ASSIGNMENT:
Output all the data exactly as it appears below.

EXERCISE DATA:
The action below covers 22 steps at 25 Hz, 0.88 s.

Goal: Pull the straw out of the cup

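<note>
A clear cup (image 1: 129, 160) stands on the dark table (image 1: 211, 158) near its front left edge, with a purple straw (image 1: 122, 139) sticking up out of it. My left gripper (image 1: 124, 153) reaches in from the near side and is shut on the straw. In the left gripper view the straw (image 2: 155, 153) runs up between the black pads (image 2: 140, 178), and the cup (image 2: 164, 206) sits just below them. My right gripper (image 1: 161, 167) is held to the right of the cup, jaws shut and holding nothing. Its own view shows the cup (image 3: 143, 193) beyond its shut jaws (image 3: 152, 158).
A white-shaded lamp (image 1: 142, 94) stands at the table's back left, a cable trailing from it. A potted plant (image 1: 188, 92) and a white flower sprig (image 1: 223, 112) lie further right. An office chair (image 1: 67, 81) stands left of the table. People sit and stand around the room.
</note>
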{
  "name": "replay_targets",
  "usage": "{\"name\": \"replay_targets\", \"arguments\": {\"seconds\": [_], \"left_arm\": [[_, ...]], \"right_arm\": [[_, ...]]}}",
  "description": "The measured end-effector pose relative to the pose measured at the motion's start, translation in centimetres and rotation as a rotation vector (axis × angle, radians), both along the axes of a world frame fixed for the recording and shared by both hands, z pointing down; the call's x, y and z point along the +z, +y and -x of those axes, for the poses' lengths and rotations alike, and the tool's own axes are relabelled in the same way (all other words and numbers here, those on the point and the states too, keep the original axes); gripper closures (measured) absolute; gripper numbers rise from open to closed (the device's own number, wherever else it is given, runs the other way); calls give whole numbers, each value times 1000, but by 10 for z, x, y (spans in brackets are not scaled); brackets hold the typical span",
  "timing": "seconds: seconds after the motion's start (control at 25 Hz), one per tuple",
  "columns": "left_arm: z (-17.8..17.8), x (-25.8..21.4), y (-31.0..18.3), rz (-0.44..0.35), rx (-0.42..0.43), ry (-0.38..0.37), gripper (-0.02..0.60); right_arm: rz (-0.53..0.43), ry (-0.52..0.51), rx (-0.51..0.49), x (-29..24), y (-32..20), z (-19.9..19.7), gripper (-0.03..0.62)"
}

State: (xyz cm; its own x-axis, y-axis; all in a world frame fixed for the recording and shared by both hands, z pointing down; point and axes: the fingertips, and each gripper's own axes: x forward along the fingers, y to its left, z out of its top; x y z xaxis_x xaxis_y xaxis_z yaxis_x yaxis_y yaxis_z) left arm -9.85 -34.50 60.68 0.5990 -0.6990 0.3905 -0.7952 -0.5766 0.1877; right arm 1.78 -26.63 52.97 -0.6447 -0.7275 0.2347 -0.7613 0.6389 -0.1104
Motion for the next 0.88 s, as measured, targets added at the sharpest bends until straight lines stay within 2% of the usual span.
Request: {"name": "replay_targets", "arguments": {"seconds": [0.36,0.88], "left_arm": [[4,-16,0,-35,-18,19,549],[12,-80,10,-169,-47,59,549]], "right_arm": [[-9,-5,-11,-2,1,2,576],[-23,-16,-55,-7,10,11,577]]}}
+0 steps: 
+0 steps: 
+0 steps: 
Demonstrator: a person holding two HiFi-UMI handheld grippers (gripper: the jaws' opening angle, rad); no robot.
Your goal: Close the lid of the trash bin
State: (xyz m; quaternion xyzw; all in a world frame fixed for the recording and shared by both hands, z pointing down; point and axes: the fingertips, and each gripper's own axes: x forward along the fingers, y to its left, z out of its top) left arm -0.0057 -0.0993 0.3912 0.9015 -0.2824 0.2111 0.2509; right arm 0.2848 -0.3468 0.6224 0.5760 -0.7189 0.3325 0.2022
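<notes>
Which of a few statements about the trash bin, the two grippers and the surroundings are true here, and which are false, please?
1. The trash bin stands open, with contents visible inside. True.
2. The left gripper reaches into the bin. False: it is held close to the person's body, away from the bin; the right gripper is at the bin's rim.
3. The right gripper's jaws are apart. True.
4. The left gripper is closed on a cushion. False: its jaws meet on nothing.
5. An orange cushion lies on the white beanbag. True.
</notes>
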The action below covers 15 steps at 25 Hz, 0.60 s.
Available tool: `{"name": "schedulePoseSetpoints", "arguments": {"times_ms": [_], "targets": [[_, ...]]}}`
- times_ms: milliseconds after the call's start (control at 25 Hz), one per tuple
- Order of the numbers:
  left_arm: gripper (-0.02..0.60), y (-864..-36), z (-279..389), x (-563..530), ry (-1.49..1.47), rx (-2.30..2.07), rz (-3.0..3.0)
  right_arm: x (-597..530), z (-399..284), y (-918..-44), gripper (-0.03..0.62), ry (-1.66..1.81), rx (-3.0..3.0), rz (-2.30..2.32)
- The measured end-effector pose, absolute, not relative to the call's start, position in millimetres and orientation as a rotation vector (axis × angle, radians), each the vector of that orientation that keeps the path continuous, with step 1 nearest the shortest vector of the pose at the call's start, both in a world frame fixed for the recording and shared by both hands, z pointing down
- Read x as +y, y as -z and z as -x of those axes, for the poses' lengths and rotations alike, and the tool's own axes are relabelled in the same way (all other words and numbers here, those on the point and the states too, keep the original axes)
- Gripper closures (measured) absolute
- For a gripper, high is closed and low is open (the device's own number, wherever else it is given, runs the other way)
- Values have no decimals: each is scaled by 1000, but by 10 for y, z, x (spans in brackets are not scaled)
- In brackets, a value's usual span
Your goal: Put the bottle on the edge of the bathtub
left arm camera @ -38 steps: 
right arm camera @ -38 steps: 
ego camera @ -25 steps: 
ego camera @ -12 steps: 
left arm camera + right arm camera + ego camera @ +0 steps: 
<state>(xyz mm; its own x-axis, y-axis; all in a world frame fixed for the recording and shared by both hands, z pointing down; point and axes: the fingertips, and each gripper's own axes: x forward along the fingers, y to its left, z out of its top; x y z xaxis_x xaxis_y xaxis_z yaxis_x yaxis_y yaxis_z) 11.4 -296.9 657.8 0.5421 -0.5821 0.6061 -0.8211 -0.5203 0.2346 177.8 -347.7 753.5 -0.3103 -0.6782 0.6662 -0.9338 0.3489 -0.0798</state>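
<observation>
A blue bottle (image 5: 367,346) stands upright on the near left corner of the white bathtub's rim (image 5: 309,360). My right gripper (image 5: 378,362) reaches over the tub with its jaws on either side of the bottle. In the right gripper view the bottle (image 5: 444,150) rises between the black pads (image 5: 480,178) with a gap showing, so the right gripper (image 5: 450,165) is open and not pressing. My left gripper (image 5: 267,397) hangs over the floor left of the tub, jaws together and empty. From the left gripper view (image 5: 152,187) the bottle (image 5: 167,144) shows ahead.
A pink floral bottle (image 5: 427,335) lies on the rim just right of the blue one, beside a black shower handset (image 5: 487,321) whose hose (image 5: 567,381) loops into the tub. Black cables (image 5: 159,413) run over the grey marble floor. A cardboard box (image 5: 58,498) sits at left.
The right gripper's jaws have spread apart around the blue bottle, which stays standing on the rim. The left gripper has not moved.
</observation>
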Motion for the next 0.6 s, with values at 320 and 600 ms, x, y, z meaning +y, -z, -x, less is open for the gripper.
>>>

SOLUTION:
The action below covers 22 steps at 25 Hz, 0.88 s.

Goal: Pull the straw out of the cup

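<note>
A clear cup (image 1: 129, 160) stands on the dark table (image 1: 211, 158) near its front left edge, with a purple straw (image 1: 122, 139) sticking up out of it. My left gripper (image 1: 124, 153) reaches in from the near side and is shut on the straw. In the left gripper view the straw (image 2: 155, 153) runs up between the black pads (image 2: 140, 178), and the cup (image 2: 164, 206) sits just below them. My right gripper (image 1: 161, 167) is held to the right of the cup, jaws shut and holding nothing. Its own view shows the cup (image 3: 143, 193) beyond its shut jaws (image 3: 152, 158).
A white-shaded lamp (image 1: 142, 94) stands at the table's back left, a cable trailing from it. A potted plant (image 1: 188, 92) and a white flower sprig (image 1: 223, 112) lie further right. An office chair (image 1: 67, 81) stands left of the table. People sit and stand around the room.
</note>
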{
  "name": "replay_targets",
  "usage": "{\"name\": \"replay_targets\", \"arguments\": {\"seconds\": [_], \"left_arm\": [[_, ...]], \"right_arm\": [[_, ...]]}}",
  "description": "The measured end-effector pose relative to the pose measured at the motion's start, translation in centimetres and rotation as a rotation vector (axis × angle, radians), both along the axes of a world frame fixed for the recording and shared by both hands, z pointing down; the call's x, y and z point along the +z, +y and -x of those axes, for the poses' lengths and rotations alike, and the tool's own axes are relabelled in the same way (all other words and numbers here, those on the point and the states too, keep the original axes); gripper closures (measured) absolute; gripper numbers rise from open to closed (the device's own number, wherever else it is given, runs the other way); calls give whole numbers, each value times 1000, but by 10 for z, x, y (spans in brackets are not scaled); brackets hold the typical span",
  "timing": "seconds: seconds after the motion's start (control at 25 Hz), one per tuple",
  "columns": "left_arm: z (-17.8..17.8), x (-25.8..21.4), y (-31.0..18.3), rz (-0.44..0.35), rx (-0.42..0.43), ry (-0.38..0.37), gripper (-0.02..0.60); right_arm: rz (-0.53..0.43), ry (-0.52..0.51), rx (-0.51..0.49), x (-29..24), y (-32..20), z (-19.9..19.7), gripper (-0.03..0.62)"
}

State: (xyz cm; its own x-axis, y-axis; all in a world frame fixed for the recording and shared by both hands, z pointing down; point and axes: the fingertips, and each gripper's own axes: x forward along the fingers, y to its left, z out of its top; x y z xaxis_x xaxis_y xaxis_z yaxis_x yaxis_y yaxis_z) left arm -9.85 -34.50 60.68 0.5990 -0.6990 0.3905 -0.7952 -0.5766 0.1877; right arm 1.78 -26.63 52.97 -0.6447 -0.7275 0.2347 -0.7613 0.6389 -0.1104
Motion for the next 0.88 s, as measured, targets added at the sharpest bends until straight lines stay within 2% of the usual span.
Request: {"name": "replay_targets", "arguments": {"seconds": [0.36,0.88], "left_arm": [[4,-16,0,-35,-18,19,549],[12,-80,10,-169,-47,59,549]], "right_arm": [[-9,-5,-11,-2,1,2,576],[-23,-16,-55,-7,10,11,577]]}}
+0 steps: 
+0 steps: 
+0 steps: 
Demonstrator: a person holding two HiFi-UMI handheld grippers (gripper: the jaws' opening angle, rad); no robot.
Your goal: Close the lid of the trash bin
State: (xyz m; quaternion xyzw; all in a world frame fixed for the recording and shared by both hands, z pointing down; point and axes: the fingertips, and each gripper's own axes: x forward along the fingers, y to its left, z out of its top) left arm -0.0057 -0.0993 0.3912 0.9015 -0.2824 0.2111 0.2509; right arm 0.2848 -0.3468 0.6224 0.5760 -0.7189 0.3325 0.2022
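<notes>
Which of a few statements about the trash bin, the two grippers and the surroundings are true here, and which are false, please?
1. The trash bin stands open, with contents visible inside. True.
2. The left gripper reaches into the bin. False: it is held close to the person's body, away from the bin; the right gripper is at the bin's rim.
3. The right gripper's jaws are apart. True.
4. The left gripper is closed on a cushion. False: its jaws meet on nothing.
5. An orange cushion lies on the white beanbag. True.
</notes>
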The action below covers 15 steps at 25 Hz, 0.60 s.
Available tool: `{"name": "schedulePoseSetpoints", "arguments": {"times_ms": [_], "targets": [[_, ...]]}}`
- times_ms: milliseconds after the call's start (control at 25 Hz), one per tuple
- Order of the numbers:
  left_arm: gripper (-0.02..0.60), y (-864..-36), z (-279..389), x (-563..530), ry (-1.49..1.47), rx (-2.30..2.07), rz (-3.0..3.0)
  right_arm: x (-597..530), z (-399..284), y (-918..-44), gripper (-0.03..0.62), ry (-1.66..1.81), rx (-3.0..3.0), rz (-2.30..2.32)
- The measured end-effector pose, absolute, not relative to the call's start, position in millimetres and orientation as a rotation vector (axis × angle, radians), each the vector of that orientation that keeps the path continuous, with step 1 nearest the shortest vector of the pose at the call's start, both in a world frame fixed for the recording and shared by both hands, z pointing down
- Read x as +y, y as -z and z as -x of those axes, for the poses' lengths and rotations alike, and the tool's own axes are relabelled in the same way (all other words and numbers here, those on the point and the states too, keep the original axes)
- Gripper closures (measured) absolute
- For a gripper, high is closed and low is open (the device's own number, wherever else it is given, runs the other way)
- Values have no decimals: each is scaled by 1000, but by 10 for y, z, x (spans in brackets are not scaled)
- In brackets, a value's usual span
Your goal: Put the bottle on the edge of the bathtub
left arm camera @ -38 steps: 
right arm camera @ -38 steps: 
ego camera @ -25 steps: 
ego camera @ -12 steps: 
left arm camera + right arm camera + ego camera @ +0 steps: 
<state>(xyz mm; its own x-axis, y-axis; all in a world frame fixed for the recording and shared by both hands, z pointing down; point and axes: the fingertips, and each gripper's own axes: x forward along the fingers, y to its left, z out of its top; x y z xaxis_x xaxis_y xaxis_z yaxis_x yaxis_y yaxis_z) 11.4 -296.9 657.8 0.5421 -0.5821 0.6061 -0.8211 -0.5203 0.2346 177.8 -347.7 753.5 -0.3103 -0.6782 0.6662 -0.9338 0.3489 -0.0798</state>
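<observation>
A blue bottle (image 5: 367,346) stands upright on the near left corner of the white bathtub's rim (image 5: 309,360). My right gripper (image 5: 378,362) reaches over the tub with its jaws on either side of the bottle. In the right gripper view the bottle (image 5: 444,150) rises between the black pads (image 5: 480,178) with a gap showing, so the right gripper (image 5: 450,165) is open and not pressing. My left gripper (image 5: 267,397) hangs over the floor left of the tub, jaws together and empty. From the left gripper view (image 5: 152,187) the bottle (image 5: 167,144) shows ahead.
A pink floral bottle (image 5: 427,335) lies on the rim just right of the blue one, beside a black shower handset (image 5: 487,321) whose hose (image 5: 567,381) loops into the tub. Black cables (image 5: 159,413) run over the grey marble floor. A cardboard box (image 5: 58,498) sits at left.
The right gripper's jaws have spread apart around the blue bottle, which stays standing on the rim. The left gripper has not moved.
</observation>
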Motion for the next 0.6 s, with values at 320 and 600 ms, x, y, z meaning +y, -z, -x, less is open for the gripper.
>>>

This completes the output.